The position has been vacant for two-thirds of Bush's tenure. Crawford's predecessor, Mark McClellan (search), stepped down last year.
After McClellan departed, Crawford was the agency's acting director, but many lawmakers believed his interim status weakened his influence.
As health-care costs climb, drug regulation has moved toward the forefront of congressional debate. That upped the ante in the battle over the vacancy.
For their part, Clinton and Murray objected to a vote on Crawford until the FDA made a definitive ruling on the over-the-counter sale of Plan B, a morning-after contraceptive pill. Coburn wanted the FDA to push manufacturers to change the wording on condom labels to reflect what he believes is their ineffectiveness in preventing some types of sexually transmitted diseases.
The FDA promised a Plan B decision by Sept. 1, and Coburn was told his concerns would be addressed.
Robert Goldberg, director of the Manhattan Institute's Center for Medical Progress, said the lack of guidance at the top has left the FDA fragmented.
Crawford hasn't been able to control "disparate elements like David Graham who have been going around saying totally unscientific and unsupportable statements," Goldberg said.
Graham, an associate science director at the FDA's Office of Drug Safety, became a public relations crisis for the agency after he accused senior officials of suppressing his safety concerns over Vioxx, Merck & Co. Inc.'s arthritis painkiller, which was later pulled off the market.
Graham's complaints became fodder for critics of the agency's drug-approval process. Sen. Charles Grassley, R-Iowa, later called for legislation to create an independent review board within the FDA with the power to pull pharmaceuticals from the market.
John Calfee, a resident scholar at the American Enterprise Institute, a conservative think tank, said the agency lacked the leadership and discipline to defend its procedures in the aftermath of the Vioxx case. Instead, Calfee said, the FDA responded with a series of unneeded regulations.
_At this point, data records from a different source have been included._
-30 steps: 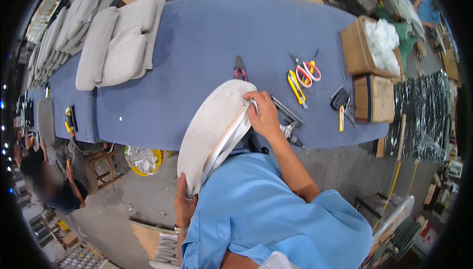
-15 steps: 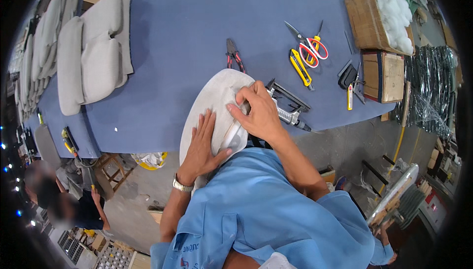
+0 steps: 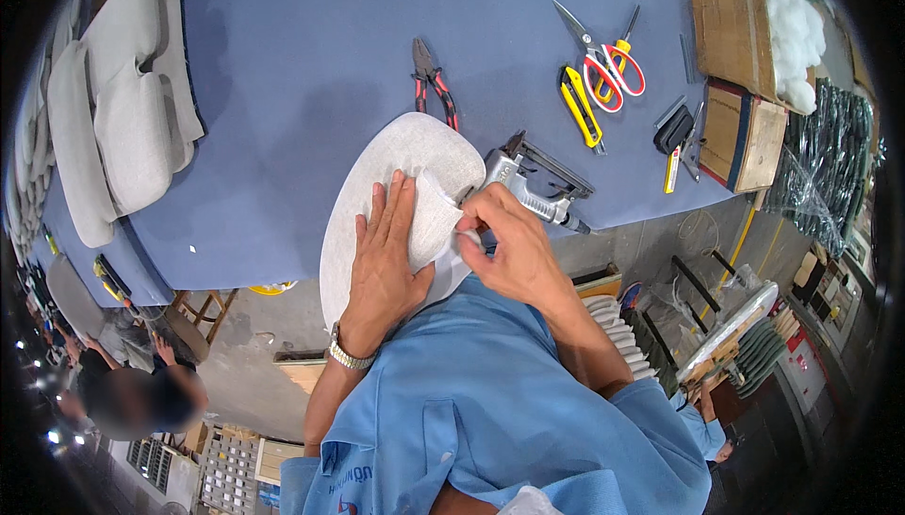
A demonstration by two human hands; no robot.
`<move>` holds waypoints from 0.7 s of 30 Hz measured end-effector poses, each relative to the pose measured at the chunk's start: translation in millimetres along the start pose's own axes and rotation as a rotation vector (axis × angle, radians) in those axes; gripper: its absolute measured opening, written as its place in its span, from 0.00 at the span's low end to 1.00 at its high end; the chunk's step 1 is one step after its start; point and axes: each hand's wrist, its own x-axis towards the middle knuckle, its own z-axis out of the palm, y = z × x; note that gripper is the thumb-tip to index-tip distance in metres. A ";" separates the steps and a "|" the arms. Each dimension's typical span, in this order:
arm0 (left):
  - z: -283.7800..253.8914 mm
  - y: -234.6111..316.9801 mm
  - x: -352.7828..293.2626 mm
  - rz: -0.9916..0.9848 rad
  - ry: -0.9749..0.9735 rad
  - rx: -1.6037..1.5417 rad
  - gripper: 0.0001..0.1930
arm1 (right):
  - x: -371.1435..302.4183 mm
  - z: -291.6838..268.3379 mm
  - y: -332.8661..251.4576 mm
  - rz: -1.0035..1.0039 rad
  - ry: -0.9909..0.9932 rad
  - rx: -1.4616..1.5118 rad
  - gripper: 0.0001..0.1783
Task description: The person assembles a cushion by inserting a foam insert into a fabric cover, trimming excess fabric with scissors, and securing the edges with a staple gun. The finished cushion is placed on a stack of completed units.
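A rounded, light-grey fabric-covered pad lies at the table's near edge, against my shirt. My left hand, with a metal watch at its wrist, presses flat on it with fingers stretched out. Beside those fingers a loose fabric flap is folded over the pad, its white underside partly showing. My right hand pinches the flap's right edge between thumb and fingers. Just beyond my right hand rests a silver and black air stapler. Pliers with red-black handles lie past the pad's far end.
Scissors, a yellow utility knife and a yellow-handled screwdriver lie at right. Farther right stand a carton with white stuffing and a smaller box. Grey pads are piled at left. Another person works at lower left.
My right hand has moved down and right along the pad, drawing the fabric flap across the white part that showed before. My left hand stays pressed flat. The view has shifted slightly.
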 end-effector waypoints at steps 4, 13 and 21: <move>-4.6 5.7 3.2 -0.030 -0.033 0.013 0.57 | 7.3 -2.0 12.5 -0.029 0.011 0.098 0.09; -0.5 11.7 7.9 0.023 -0.033 0.073 0.57 | 8.8 16.5 6.9 -0.012 0.177 0.032 0.16; -17.1 4.2 9.7 0.030 -0.086 0.012 0.57 | 5.8 28.4 27.9 -0.076 0.139 0.479 0.16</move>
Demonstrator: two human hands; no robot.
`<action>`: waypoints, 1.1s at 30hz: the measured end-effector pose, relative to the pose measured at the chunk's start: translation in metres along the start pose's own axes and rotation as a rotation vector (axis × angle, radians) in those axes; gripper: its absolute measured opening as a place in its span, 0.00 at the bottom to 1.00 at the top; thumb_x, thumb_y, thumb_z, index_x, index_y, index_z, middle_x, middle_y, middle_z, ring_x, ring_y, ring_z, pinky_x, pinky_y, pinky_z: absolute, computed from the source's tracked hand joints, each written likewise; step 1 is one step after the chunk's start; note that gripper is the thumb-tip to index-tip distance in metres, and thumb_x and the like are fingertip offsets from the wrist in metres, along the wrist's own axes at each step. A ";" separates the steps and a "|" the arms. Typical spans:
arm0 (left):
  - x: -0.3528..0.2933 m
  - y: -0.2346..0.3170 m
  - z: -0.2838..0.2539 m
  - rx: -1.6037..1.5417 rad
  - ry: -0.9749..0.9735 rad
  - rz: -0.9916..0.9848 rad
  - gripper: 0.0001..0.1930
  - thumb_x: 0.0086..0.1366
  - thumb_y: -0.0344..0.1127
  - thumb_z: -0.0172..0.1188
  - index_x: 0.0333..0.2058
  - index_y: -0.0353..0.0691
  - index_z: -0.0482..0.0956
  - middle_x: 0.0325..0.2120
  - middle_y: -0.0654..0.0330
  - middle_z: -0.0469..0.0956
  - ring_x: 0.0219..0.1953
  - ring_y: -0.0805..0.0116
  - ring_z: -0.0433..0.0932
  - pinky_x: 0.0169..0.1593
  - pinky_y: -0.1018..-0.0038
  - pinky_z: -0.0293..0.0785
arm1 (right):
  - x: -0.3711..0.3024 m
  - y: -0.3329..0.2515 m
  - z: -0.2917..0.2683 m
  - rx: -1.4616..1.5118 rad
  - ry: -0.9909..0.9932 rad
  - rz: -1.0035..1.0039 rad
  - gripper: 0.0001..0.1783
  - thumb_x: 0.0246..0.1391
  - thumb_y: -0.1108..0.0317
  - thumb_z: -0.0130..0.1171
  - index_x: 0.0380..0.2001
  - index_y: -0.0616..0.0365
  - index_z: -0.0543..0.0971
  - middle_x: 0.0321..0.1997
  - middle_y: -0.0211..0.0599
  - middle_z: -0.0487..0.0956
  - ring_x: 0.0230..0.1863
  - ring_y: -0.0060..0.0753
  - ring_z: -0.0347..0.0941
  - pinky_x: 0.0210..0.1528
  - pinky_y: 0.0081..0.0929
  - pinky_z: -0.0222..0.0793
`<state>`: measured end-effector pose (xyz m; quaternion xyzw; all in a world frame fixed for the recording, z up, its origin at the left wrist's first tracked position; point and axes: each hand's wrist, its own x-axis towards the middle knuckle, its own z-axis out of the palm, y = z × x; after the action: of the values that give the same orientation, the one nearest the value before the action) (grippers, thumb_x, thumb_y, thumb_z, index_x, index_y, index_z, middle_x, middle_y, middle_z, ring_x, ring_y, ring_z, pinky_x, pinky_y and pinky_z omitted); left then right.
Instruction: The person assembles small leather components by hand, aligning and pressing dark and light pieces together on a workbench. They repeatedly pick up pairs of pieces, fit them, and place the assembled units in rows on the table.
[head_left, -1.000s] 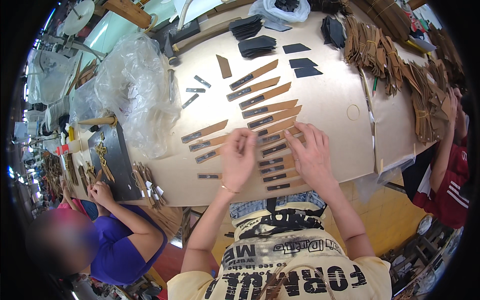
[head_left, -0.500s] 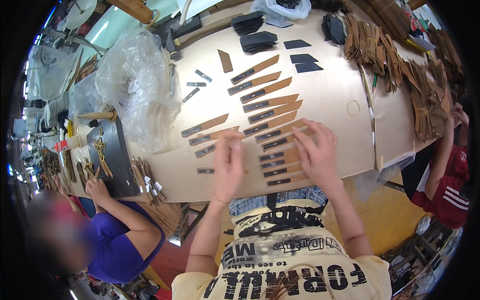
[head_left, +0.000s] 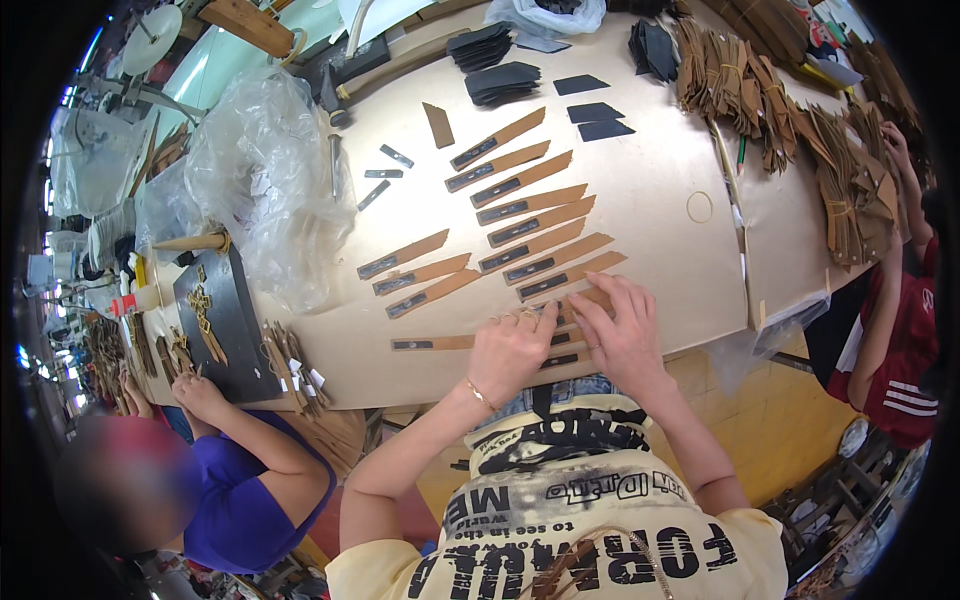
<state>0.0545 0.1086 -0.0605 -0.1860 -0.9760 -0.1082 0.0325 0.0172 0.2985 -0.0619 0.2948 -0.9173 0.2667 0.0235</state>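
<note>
Brown leather-like strips [head_left: 540, 223], each with a dark, narrow metal-looking plate at its left end, lie in a slanting column on the table. At the column's near end, my left hand [head_left: 510, 352] has bent fingers at the plated end of one strip. My right hand [head_left: 620, 325] pinches the brown part of that strip [head_left: 592, 300] between thumb and fingers. Both hands partly cover the strips beneath them. To the left lie several more strips [head_left: 430, 290], with one lone strip [head_left: 435, 343] beside my left hand. Loose small plates [head_left: 384, 174] sit farther off.
Black pieces [head_left: 503, 83] are stacked at the back. Bundled brown strips [head_left: 735, 75] line the right side. A clear plastic bag [head_left: 265, 180], a hammer [head_left: 333, 98] and a black board [head_left: 228, 325] stand left. A co-worker in purple [head_left: 255, 480] sits left; another in red [head_left: 895, 370] is at right.
My left hand has come right, from beside the left-hand strips to the near end of the column. My right hand has lowered slightly toward it, and both now meet at one strip.
</note>
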 end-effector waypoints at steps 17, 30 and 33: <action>-0.001 0.004 0.005 -0.604 0.182 -0.399 0.07 0.58 0.30 0.66 0.36 0.40 0.84 0.18 0.56 0.79 0.19 0.62 0.78 0.23 0.69 0.72 | -0.004 -0.002 0.003 -0.041 -0.005 -0.005 0.24 0.47 0.73 0.62 0.51 0.54 0.78 0.60 0.42 0.70 0.59 0.44 0.65 0.59 0.43 0.59; -0.008 0.007 0.010 -0.085 0.114 -0.112 0.18 0.55 0.31 0.62 0.47 0.42 0.81 0.17 0.66 0.75 0.21 0.71 0.78 0.23 0.74 0.71 | -0.007 -0.005 -0.001 -0.136 -0.006 -0.062 0.25 0.40 0.72 0.63 0.47 0.49 0.82 0.62 0.43 0.70 0.58 0.45 0.66 0.59 0.46 0.57; -0.004 0.008 0.012 0.014 0.081 -0.078 0.22 0.53 0.31 0.60 0.49 0.41 0.80 0.18 0.66 0.75 0.23 0.72 0.78 0.24 0.76 0.71 | -0.007 -0.007 0.001 -0.177 0.002 -0.064 0.26 0.38 0.71 0.64 0.47 0.49 0.82 0.63 0.44 0.70 0.59 0.45 0.65 0.59 0.47 0.57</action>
<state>0.0607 0.1177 -0.0710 -0.1429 -0.9812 -0.1099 0.0692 0.0274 0.2970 -0.0605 0.3205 -0.9274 0.1840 0.0587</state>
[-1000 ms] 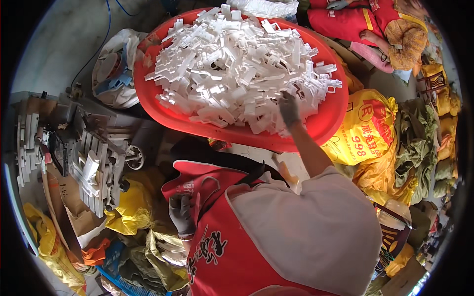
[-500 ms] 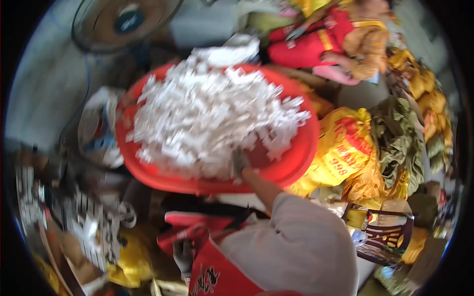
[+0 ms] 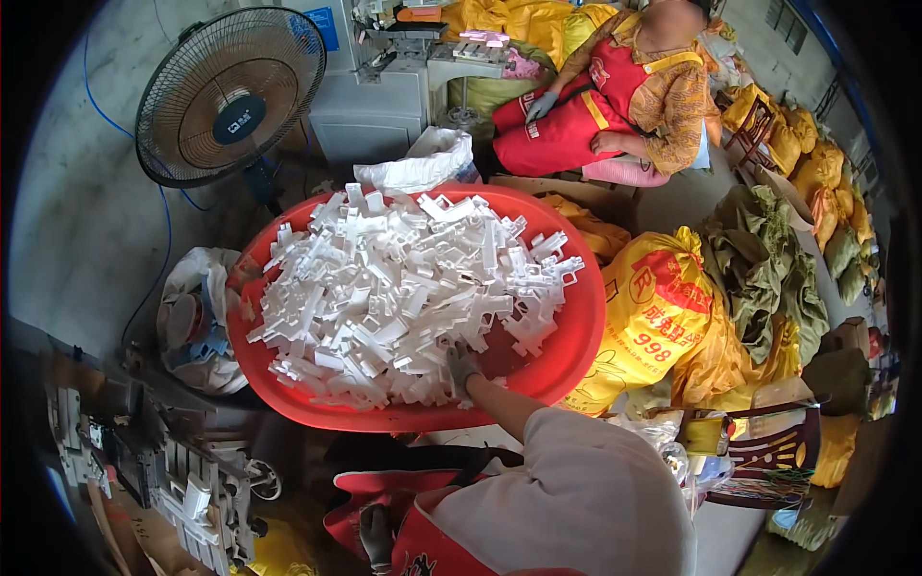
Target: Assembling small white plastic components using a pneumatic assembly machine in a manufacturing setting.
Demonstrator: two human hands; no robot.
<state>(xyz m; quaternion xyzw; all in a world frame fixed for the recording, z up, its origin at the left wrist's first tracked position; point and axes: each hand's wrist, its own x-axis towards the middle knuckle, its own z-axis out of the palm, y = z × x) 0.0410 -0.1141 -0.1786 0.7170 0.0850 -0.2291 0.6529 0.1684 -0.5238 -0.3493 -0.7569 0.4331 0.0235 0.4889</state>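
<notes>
A wide red basin [image 3: 586,336] holds a heap of white moulded plastic parts [image 3: 403,288], shaped like small brackets with slots and tabs. My right hand [image 3: 463,370], in a grey glove, reaches into the near side of the heap. Its fingers look stretched out against the parts, beside a bare patch of basin floor. I see no part clearly gripped in it. Low down, my left hand [image 3: 376,534], also gloved, rests against my red apron [image 3: 423,523]. Its fingers are partly hidden by shadow and cloth, so their grip is unclear.
A standing fan [image 3: 235,110] is at the far left, near a white sack [image 3: 197,326]. Yellow sacks [image 3: 653,307] crowd the right. Behind the basin, a person in a red apron [image 3: 615,96] sits beside a machine [image 3: 461,62]. Metal equipment [image 3: 197,499] stands near left.
The view has tilted, so the basin and my arms sit lower in the picture, and the blur is gone. My right hand stays at the heap's near edge.
</notes>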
A lack of direction from above "makes it easier for the staff to overreact to criticism, and it makes it easy for the staff to pursue their own agenda," Calfee said. "The FDA's biggest problem has always been its instinct to be too careful."
Months after Vioxx (search) came off the shelves, the FDA recommended that drug giant Pfizer Inc. pull Bextra (search), an arthritis painkiller similar to Vioxx, from the market. On the same day, it stamped its most serious warning on the label of Pfizer's Celebrex (search), another top-selling painkiller.
Senators emphasized the urgency and need for strong leadership at the FDA.
"It's high time we had this debate and this vote," said Sen. Michael Enzi, R-Wyo., who led the committee responsible for initially reviewing Crawford. "Without a Senate-confirmed leader we can't expect the FDA to be as effective as it needs to be."